PROVIDED ENTRIES:
────────

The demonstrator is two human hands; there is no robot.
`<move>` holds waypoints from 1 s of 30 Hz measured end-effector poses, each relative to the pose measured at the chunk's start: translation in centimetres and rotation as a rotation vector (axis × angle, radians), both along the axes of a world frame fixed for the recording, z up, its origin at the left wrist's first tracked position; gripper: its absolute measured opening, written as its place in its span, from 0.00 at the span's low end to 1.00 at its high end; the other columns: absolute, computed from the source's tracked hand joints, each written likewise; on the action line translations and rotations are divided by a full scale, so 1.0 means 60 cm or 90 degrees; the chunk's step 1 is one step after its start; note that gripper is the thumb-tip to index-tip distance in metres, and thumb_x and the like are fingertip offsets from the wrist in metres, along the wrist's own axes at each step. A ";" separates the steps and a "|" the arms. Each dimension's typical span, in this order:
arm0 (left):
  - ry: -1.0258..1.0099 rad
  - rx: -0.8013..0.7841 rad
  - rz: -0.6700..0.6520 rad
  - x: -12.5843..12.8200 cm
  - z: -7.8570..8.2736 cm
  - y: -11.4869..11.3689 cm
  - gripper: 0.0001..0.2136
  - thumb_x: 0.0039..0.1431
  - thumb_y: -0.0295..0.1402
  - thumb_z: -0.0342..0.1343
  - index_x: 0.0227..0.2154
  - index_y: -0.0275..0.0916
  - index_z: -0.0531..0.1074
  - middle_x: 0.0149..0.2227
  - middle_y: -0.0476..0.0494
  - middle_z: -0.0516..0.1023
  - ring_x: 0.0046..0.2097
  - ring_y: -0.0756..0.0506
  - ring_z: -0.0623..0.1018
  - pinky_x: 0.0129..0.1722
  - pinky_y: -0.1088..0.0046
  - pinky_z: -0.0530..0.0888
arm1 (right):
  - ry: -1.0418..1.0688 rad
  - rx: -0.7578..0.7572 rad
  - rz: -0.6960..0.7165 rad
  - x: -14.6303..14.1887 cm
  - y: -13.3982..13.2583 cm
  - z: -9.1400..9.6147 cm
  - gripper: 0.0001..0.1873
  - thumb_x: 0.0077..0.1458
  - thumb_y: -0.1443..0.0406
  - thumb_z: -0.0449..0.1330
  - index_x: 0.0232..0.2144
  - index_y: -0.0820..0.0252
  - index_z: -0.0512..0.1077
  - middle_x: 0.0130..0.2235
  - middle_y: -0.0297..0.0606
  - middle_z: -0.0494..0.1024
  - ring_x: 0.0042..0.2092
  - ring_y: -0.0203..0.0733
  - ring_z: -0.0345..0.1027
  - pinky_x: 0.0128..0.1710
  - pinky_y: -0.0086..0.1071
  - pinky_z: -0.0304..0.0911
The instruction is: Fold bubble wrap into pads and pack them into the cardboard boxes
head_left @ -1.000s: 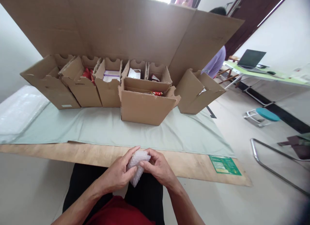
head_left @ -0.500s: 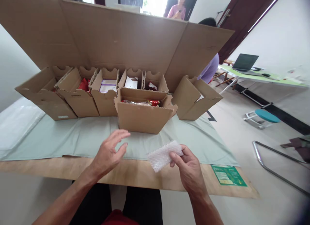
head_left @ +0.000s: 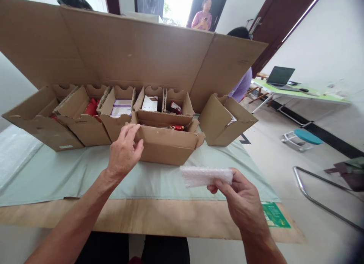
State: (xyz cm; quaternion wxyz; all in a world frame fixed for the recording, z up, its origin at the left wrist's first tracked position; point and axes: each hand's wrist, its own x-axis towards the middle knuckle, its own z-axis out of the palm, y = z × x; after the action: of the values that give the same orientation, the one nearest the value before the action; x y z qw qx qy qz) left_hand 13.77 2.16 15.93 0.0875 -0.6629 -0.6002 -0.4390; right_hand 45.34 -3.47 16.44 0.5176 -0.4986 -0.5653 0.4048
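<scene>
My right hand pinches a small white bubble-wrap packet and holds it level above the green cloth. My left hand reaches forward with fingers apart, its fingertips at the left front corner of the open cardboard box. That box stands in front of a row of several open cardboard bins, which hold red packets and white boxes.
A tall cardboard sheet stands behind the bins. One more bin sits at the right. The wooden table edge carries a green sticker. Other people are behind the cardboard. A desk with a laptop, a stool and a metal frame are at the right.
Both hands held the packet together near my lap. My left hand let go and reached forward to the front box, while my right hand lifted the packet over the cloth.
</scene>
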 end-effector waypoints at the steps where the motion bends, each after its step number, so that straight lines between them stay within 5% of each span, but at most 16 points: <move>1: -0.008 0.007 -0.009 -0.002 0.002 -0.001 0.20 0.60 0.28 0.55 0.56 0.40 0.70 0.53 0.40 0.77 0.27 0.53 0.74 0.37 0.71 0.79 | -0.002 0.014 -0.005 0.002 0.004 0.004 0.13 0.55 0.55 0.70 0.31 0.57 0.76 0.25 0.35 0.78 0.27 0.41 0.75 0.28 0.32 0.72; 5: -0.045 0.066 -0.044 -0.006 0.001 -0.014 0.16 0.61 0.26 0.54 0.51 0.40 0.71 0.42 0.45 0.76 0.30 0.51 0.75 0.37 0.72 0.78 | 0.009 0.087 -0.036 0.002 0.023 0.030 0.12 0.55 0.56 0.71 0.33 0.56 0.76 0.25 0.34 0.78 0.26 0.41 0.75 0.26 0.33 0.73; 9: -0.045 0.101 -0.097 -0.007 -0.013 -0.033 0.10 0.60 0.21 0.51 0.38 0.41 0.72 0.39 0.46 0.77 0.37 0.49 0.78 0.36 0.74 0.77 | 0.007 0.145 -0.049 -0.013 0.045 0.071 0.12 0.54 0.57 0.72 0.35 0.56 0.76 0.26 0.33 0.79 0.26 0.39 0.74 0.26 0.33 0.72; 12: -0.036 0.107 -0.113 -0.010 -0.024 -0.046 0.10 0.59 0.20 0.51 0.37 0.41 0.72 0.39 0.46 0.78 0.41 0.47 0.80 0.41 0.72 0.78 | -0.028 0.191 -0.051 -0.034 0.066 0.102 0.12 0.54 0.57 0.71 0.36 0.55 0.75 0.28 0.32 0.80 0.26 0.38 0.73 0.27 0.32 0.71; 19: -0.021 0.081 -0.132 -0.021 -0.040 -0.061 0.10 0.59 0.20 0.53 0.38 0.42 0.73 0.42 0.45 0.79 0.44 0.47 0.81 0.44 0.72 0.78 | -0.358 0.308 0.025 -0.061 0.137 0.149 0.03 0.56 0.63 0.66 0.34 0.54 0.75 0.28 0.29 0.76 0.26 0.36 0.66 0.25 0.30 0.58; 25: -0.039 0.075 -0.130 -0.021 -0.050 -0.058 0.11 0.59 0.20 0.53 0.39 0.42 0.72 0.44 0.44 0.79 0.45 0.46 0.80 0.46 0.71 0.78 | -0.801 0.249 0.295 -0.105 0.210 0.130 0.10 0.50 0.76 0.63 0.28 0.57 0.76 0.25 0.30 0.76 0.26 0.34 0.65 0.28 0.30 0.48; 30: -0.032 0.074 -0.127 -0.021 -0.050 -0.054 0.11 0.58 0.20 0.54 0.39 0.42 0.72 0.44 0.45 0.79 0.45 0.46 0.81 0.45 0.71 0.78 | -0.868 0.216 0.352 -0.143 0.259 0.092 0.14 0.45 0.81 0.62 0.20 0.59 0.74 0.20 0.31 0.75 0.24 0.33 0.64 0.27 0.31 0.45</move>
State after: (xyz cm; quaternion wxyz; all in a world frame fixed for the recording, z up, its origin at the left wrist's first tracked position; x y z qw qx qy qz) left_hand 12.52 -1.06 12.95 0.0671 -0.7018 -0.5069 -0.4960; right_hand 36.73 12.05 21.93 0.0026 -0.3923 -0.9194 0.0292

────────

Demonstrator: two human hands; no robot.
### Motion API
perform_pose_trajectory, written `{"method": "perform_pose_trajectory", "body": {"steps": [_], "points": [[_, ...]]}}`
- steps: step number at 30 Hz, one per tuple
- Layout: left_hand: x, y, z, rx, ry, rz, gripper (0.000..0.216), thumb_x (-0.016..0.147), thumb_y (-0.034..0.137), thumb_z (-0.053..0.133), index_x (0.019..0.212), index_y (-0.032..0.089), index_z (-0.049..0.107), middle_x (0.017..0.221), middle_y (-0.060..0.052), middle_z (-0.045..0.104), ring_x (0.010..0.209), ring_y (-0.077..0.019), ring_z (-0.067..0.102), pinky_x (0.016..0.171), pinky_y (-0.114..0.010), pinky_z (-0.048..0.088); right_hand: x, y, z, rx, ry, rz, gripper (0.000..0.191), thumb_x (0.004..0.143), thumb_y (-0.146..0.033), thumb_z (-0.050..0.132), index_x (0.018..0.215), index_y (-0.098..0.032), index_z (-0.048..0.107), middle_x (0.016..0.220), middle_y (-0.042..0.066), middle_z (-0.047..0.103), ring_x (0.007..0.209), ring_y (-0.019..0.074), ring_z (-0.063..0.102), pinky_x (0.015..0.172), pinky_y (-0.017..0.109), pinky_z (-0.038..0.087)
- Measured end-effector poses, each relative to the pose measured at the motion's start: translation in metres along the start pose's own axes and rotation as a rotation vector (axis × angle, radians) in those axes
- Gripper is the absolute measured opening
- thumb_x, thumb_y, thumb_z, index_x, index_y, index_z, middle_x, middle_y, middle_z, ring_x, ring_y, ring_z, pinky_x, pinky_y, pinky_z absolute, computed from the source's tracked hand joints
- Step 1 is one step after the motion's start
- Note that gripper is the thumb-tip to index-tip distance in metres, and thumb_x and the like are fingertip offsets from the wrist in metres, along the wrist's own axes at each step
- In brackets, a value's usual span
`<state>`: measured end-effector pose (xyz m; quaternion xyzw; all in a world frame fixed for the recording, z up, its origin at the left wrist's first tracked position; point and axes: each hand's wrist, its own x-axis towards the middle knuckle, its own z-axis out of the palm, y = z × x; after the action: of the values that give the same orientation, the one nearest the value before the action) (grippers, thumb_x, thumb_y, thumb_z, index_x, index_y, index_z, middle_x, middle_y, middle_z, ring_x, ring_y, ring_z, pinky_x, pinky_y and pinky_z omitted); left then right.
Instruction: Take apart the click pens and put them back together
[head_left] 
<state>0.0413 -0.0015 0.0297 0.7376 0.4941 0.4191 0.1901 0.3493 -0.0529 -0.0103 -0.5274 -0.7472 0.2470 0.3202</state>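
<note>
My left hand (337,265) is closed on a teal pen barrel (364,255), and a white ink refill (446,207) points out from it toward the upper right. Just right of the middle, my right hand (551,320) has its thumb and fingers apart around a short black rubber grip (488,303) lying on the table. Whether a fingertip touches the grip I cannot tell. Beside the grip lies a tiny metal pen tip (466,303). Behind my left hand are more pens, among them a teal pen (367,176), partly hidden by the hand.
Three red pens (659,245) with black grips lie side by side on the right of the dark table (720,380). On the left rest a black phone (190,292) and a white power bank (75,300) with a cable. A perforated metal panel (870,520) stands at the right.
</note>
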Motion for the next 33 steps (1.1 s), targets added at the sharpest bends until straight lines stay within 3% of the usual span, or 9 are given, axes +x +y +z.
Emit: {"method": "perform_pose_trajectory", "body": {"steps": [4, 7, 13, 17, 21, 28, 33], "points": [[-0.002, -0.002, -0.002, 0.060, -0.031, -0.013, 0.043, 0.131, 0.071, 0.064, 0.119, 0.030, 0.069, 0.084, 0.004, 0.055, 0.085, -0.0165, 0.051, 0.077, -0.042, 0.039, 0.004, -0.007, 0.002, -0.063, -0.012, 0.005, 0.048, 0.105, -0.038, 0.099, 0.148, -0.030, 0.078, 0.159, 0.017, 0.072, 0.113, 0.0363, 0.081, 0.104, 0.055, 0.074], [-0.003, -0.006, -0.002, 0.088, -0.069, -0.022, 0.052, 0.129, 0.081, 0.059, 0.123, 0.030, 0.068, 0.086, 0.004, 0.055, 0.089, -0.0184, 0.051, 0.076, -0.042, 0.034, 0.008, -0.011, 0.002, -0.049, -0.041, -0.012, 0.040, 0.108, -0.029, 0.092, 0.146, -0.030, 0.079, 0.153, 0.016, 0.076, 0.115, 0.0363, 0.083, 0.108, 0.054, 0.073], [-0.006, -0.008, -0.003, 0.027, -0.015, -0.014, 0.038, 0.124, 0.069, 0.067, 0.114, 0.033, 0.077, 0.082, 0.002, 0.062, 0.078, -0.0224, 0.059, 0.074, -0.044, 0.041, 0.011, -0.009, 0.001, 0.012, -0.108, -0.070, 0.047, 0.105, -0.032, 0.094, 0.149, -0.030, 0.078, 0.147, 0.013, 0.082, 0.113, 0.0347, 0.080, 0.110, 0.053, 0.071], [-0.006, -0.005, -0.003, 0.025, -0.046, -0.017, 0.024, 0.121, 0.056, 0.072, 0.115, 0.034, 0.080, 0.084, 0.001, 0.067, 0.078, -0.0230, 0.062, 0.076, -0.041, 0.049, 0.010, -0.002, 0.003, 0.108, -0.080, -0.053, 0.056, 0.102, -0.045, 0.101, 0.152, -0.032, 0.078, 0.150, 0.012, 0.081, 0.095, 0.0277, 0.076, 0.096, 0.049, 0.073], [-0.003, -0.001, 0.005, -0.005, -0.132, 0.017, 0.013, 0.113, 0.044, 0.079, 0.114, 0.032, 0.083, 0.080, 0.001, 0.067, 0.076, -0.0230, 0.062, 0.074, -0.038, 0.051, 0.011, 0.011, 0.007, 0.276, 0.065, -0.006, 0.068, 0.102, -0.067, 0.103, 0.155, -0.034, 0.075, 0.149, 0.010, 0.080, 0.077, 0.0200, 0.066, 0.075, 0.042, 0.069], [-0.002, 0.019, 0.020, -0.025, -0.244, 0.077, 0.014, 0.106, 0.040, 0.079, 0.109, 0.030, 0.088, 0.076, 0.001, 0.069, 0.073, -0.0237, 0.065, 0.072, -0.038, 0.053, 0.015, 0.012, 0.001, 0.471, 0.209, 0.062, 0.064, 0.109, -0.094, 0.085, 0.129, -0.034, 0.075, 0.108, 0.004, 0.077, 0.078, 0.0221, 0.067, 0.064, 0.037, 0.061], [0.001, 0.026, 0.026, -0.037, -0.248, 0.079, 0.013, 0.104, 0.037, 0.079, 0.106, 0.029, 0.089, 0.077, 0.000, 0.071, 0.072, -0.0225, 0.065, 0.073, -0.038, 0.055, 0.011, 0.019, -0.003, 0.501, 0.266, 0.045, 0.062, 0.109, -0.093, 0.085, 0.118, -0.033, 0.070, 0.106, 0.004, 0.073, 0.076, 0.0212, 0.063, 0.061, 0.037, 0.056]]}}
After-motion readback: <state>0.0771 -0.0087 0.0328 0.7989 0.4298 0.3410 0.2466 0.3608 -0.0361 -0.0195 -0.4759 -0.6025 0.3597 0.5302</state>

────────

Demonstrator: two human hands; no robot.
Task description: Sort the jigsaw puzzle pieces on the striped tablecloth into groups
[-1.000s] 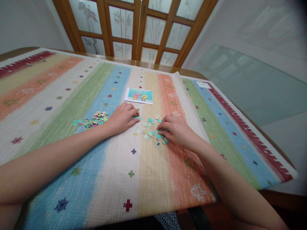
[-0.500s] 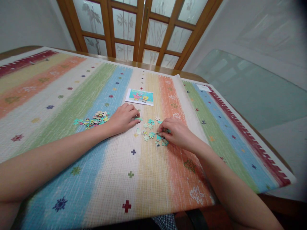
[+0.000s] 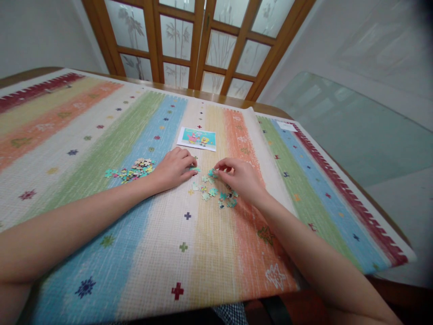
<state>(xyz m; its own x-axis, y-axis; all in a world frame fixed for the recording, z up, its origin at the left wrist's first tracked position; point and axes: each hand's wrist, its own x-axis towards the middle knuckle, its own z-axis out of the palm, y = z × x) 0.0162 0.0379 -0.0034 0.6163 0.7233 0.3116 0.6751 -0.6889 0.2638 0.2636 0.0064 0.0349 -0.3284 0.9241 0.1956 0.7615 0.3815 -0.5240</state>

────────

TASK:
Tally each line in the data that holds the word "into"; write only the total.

ANSWER TO THIS TASK:
2